Dataset entries

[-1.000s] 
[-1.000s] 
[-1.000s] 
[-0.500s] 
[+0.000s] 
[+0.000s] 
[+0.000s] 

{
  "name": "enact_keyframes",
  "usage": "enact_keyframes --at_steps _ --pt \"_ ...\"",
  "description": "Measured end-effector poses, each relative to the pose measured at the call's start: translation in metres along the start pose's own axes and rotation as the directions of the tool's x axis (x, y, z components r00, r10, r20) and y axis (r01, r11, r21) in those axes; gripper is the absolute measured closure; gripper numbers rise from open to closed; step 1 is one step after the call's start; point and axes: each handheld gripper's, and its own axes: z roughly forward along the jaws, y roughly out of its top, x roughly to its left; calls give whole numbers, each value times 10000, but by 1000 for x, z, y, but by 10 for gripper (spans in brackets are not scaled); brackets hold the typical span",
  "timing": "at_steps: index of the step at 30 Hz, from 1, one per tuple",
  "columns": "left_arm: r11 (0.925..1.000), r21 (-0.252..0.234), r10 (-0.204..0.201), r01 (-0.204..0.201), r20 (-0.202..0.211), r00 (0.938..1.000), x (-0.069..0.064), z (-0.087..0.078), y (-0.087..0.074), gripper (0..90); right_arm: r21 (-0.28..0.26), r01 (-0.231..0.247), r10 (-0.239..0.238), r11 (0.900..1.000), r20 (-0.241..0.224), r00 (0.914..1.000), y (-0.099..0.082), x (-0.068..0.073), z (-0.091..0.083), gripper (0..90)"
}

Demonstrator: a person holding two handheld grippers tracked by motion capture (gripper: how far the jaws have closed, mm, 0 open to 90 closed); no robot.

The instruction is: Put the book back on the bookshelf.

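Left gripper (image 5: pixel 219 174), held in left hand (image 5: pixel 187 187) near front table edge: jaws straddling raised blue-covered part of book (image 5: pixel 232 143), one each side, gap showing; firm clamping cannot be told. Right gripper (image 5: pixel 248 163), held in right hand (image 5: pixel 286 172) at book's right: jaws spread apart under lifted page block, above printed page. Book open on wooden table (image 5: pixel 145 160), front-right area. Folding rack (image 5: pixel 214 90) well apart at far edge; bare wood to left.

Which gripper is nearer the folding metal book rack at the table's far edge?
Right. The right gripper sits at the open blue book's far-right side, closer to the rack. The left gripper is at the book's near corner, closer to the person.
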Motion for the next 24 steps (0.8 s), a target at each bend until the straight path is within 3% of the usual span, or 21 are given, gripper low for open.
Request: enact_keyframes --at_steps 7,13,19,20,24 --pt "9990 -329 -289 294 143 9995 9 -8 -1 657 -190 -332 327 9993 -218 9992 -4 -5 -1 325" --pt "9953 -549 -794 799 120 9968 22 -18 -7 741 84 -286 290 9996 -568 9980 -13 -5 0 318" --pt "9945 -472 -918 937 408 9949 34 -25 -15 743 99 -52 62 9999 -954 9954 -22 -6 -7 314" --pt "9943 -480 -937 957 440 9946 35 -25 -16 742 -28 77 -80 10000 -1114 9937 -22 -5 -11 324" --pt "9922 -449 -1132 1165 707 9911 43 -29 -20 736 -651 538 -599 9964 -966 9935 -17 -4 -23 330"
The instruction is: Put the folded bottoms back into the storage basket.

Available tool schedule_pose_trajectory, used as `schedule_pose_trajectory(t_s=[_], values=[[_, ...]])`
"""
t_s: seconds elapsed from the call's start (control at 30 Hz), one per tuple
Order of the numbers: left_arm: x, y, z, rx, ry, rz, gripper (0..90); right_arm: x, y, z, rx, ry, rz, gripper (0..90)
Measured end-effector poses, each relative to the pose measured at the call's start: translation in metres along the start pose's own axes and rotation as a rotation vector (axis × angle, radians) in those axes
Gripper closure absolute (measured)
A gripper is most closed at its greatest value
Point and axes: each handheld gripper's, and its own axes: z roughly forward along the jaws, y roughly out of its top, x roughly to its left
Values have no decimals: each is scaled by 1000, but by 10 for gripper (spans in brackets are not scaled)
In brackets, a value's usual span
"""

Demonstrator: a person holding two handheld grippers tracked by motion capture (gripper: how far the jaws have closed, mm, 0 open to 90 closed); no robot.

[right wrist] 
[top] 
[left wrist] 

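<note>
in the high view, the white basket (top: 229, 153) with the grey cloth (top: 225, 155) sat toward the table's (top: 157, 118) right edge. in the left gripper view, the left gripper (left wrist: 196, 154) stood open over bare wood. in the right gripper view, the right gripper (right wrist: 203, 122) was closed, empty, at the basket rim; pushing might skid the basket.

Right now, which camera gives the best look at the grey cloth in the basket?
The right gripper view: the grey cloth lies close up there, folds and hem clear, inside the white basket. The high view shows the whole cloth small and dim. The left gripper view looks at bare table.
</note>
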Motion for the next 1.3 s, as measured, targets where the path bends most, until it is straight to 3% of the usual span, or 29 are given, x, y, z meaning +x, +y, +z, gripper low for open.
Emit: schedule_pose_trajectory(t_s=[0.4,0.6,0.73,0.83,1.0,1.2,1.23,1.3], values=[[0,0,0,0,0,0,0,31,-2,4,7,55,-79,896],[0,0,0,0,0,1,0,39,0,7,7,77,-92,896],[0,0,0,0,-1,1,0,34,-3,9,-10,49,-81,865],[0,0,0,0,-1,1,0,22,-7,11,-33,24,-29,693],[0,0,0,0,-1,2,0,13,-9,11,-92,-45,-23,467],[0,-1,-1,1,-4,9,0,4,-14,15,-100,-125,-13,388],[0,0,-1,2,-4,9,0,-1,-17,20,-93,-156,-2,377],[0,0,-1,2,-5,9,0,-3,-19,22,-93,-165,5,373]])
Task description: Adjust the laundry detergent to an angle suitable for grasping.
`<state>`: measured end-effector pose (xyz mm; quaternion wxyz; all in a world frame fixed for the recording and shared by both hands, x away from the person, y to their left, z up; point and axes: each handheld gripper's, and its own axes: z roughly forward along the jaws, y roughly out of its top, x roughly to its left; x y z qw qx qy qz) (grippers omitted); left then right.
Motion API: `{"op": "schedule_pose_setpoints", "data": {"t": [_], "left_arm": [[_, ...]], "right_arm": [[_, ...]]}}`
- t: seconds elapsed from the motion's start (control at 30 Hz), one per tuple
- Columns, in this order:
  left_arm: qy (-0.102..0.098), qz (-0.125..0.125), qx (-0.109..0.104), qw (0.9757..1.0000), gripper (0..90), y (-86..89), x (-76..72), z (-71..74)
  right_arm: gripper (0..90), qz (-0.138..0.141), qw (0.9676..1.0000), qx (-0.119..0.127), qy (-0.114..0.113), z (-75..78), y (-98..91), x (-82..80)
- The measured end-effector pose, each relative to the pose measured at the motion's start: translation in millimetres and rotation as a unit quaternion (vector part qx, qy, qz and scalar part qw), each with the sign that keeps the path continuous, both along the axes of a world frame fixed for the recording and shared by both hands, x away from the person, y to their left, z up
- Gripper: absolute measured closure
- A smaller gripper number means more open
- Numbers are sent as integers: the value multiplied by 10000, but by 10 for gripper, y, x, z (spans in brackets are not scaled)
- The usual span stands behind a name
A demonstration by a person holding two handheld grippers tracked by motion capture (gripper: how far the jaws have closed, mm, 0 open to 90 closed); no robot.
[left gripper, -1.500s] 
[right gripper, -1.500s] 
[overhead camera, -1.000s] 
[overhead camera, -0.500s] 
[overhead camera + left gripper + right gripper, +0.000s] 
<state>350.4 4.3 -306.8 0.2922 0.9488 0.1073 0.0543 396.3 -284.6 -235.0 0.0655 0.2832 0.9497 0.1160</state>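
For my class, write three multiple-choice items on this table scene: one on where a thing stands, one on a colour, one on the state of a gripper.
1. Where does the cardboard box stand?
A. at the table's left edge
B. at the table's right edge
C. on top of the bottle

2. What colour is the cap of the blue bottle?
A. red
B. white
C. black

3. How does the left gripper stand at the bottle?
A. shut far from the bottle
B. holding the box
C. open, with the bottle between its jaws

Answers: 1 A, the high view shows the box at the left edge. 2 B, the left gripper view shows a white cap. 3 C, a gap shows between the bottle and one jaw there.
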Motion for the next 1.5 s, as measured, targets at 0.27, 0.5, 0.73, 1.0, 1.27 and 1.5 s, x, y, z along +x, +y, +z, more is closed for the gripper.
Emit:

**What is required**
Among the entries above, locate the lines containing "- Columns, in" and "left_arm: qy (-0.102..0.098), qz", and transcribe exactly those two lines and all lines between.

**Finished task**
- Columns, in this order:
  left_arm: qy (-0.102..0.098), qz (-0.125..0.125), qx (-0.109..0.104), qw (0.9757..1.0000), gripper (0..90), y (-86..89), x (-76..72), z (-71..74)

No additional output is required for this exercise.